◆ **Instructions for the task**
Without including any pictures, copy every line below exactly.

◆ **Source data**

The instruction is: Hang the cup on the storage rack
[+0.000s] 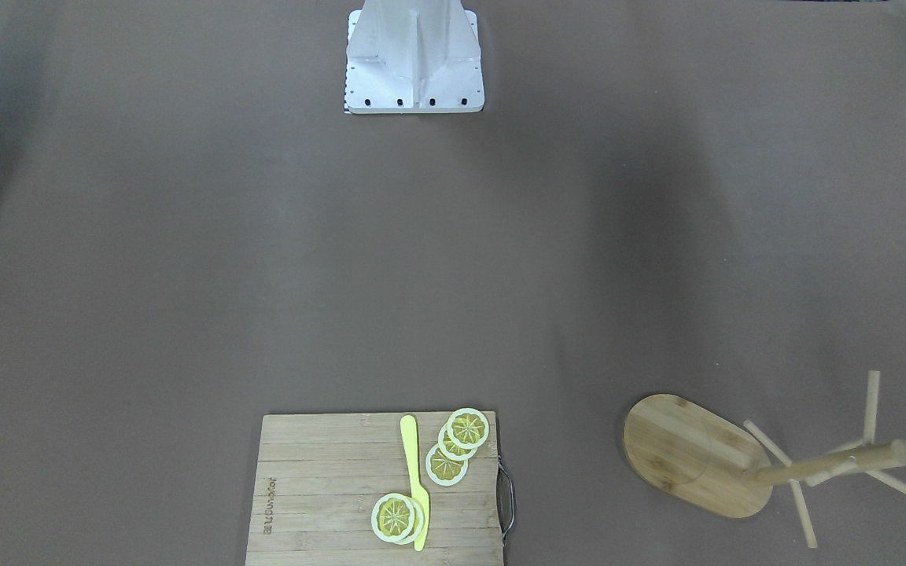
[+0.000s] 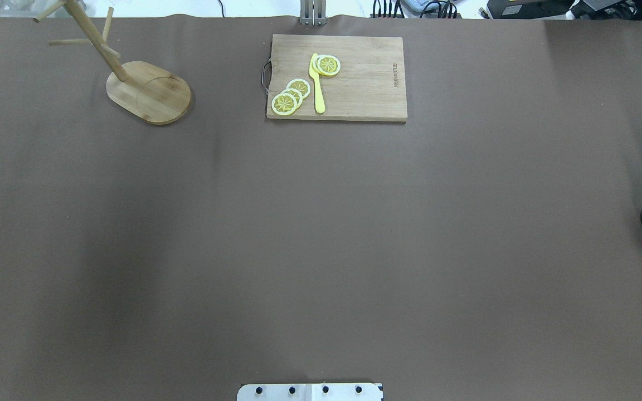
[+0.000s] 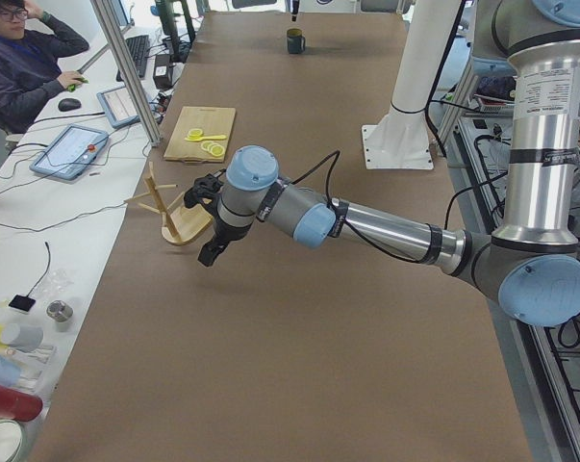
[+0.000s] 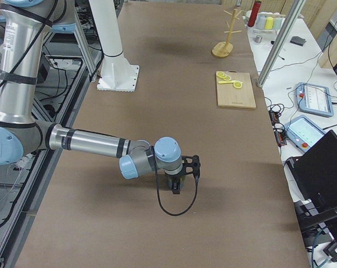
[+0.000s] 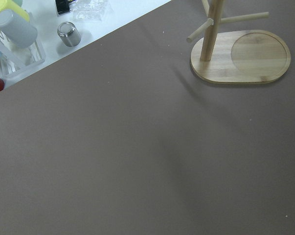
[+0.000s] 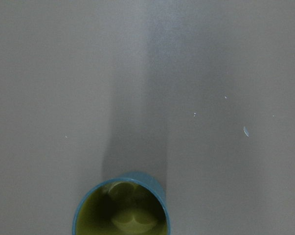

◆ **Answer to this exercise**
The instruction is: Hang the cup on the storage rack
[+0.000s] 
[+0.000s] 
[+0.000s] 
[+0.000s] 
[+0.000s] 
[+0.000s] 

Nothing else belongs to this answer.